SmartDataLake

SmartDataLake: A framework for making data lakes smart

Data lakes are raw data ecosystems, where large amounts of diverse data are retained and coexist. They facilitate self-service analytics for flexible, fast, ad hoc decision making. SmartDataLake enables extreme-scale analytics over sustainable big data lakes.

SmartDataLake provides an adaptive, scalable and elastic data lake management system that offers: (a) data virtualization for abstracting and optimizing access and queries over heterogeneous data, (b) data synopses for approximate query answering and analytics to enable interactive response times, and (c) automated placement of data in different storage tiers based on data characteristics and access patterns to reduce costs.

The data lake’s contents are modelled and organised as a heterogeneous information network, containing multiple types of entities and relations.

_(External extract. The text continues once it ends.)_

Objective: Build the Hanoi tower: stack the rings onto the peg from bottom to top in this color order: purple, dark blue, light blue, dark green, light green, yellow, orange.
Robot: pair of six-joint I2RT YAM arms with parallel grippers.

Efficient and scalable algorithms are provided for: (a) similarity search and exploration for discovering relevant information, (b) entity resolution and ranking for identifying and selecting important and representative entities across sources, (c) link prediction and clustering for unveiling hidden associations and patterns among entities, and (d) change detection and incremental update of analysis results to enable faster analysis of new data.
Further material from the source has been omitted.